§ **What you have to do**
When you reach the line that contains "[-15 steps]" in the data below, start reproducing lines exactly, and stop after the line that contains "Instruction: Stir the".

*** Opening of Record set ***

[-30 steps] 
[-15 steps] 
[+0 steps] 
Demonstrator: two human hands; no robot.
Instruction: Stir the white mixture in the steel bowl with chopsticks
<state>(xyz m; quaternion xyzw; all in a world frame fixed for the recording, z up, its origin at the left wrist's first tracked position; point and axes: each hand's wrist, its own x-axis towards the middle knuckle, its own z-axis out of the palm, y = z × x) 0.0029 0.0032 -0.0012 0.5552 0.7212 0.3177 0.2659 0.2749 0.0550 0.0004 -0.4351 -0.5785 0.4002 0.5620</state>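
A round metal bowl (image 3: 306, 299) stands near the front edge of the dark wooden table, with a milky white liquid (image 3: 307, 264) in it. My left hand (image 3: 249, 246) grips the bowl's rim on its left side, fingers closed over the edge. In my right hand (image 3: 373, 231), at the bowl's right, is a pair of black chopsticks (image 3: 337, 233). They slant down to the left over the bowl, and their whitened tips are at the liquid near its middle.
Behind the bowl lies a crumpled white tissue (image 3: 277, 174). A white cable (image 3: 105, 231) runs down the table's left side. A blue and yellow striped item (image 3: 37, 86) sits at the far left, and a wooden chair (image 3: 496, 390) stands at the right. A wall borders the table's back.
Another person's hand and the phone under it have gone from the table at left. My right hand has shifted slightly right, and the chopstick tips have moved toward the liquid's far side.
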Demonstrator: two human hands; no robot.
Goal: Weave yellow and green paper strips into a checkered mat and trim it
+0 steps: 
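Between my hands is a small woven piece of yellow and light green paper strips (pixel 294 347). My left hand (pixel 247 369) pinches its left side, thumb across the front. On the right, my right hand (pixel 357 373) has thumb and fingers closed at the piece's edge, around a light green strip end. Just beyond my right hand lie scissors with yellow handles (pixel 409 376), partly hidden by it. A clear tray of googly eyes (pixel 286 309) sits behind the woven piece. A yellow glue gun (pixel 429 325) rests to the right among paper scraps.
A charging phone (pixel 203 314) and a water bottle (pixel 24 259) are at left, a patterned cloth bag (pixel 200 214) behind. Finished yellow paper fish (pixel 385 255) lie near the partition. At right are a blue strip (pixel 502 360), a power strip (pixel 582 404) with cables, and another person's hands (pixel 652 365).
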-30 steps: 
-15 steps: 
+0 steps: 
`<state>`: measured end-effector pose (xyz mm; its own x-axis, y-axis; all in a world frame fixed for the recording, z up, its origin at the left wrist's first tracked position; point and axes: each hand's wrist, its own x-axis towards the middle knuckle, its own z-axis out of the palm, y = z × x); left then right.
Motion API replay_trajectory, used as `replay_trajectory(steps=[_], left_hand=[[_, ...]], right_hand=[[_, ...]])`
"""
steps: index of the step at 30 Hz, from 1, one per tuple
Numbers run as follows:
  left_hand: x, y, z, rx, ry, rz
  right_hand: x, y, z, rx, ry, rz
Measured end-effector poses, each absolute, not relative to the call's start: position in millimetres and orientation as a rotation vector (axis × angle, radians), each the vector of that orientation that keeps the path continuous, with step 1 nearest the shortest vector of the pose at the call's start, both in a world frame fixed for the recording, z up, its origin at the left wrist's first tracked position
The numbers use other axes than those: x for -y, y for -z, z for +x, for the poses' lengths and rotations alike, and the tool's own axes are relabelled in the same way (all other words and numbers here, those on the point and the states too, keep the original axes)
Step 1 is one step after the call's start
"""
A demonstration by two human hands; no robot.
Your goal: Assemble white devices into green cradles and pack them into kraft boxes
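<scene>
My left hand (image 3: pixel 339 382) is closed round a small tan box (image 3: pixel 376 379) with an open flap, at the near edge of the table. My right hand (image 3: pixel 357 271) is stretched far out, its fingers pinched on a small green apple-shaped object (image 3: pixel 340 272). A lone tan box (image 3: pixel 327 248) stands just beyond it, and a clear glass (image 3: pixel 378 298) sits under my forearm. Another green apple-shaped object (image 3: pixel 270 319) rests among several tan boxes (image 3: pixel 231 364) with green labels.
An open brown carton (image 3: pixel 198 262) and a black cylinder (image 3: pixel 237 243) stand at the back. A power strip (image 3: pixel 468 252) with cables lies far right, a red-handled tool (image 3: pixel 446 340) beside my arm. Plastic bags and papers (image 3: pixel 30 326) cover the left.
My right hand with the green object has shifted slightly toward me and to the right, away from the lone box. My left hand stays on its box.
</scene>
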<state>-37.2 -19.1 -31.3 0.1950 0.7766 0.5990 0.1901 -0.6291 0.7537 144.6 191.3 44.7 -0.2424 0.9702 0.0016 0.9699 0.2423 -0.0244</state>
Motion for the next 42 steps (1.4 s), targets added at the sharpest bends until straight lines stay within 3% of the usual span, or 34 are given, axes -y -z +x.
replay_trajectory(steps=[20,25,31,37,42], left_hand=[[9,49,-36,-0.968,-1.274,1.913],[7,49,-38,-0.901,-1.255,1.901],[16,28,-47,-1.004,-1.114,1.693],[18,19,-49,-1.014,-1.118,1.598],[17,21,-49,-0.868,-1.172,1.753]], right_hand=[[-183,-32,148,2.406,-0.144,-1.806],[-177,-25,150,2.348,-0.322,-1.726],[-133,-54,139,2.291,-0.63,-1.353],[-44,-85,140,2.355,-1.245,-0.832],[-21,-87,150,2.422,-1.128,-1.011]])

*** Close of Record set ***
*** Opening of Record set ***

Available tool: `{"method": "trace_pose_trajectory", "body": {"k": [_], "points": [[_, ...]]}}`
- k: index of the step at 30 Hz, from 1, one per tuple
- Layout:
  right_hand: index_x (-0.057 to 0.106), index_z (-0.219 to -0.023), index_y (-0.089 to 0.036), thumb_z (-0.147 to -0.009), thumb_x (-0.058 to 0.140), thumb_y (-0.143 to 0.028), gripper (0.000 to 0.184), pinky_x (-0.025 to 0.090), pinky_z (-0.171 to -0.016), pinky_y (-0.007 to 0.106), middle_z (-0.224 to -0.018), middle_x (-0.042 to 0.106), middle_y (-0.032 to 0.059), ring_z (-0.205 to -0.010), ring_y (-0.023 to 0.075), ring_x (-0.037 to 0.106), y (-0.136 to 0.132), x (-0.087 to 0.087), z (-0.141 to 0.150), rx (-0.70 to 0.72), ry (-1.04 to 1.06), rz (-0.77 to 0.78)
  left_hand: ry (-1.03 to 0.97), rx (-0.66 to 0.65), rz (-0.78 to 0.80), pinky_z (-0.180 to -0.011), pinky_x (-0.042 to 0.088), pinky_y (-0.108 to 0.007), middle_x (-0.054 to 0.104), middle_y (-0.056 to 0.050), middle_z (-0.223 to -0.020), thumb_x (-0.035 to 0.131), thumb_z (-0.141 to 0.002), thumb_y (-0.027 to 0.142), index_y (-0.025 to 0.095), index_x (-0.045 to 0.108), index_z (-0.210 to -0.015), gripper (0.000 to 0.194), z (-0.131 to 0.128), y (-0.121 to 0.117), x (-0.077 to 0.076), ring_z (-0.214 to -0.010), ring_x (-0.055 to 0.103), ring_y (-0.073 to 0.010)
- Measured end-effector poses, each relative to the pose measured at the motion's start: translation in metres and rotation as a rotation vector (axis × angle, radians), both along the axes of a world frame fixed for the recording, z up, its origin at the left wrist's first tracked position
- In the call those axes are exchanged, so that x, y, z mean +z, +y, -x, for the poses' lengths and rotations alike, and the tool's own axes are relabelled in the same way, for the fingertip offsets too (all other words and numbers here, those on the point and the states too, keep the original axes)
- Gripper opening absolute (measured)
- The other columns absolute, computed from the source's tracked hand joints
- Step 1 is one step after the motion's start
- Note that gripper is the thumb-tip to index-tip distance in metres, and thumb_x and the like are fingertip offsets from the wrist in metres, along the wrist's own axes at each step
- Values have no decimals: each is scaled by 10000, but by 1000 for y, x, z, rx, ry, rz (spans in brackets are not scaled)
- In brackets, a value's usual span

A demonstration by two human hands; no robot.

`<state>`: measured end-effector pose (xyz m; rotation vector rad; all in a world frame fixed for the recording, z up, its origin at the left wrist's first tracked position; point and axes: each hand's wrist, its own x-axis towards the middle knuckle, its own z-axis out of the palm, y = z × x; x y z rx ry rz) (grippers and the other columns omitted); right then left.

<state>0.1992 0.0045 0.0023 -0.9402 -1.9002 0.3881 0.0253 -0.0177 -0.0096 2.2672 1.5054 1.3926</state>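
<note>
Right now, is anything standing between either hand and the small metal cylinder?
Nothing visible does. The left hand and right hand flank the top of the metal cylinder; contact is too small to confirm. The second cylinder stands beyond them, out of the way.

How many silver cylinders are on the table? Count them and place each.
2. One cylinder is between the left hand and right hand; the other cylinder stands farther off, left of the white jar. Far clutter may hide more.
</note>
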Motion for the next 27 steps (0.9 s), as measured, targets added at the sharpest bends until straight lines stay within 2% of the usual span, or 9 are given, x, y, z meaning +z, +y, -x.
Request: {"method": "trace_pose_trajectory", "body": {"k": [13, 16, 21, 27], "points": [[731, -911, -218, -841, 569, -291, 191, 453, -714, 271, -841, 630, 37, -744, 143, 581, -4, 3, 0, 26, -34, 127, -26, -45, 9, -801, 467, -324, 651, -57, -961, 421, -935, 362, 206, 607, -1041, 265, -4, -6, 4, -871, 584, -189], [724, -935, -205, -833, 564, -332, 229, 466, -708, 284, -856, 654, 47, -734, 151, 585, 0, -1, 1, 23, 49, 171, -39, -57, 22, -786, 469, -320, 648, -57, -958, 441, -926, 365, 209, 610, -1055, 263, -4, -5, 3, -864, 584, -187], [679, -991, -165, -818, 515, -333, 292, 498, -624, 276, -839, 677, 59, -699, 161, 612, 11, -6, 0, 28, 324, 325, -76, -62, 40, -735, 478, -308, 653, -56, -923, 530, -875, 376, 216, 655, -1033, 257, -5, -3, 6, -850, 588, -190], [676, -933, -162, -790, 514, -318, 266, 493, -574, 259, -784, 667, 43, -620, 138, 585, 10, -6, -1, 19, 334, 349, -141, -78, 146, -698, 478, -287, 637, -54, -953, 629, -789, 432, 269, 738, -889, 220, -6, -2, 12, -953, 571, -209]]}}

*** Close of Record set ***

§ **Response for this exercise**
[-15 steps] 
[+0 steps] 
Demonstrator: two human hands; no robot.
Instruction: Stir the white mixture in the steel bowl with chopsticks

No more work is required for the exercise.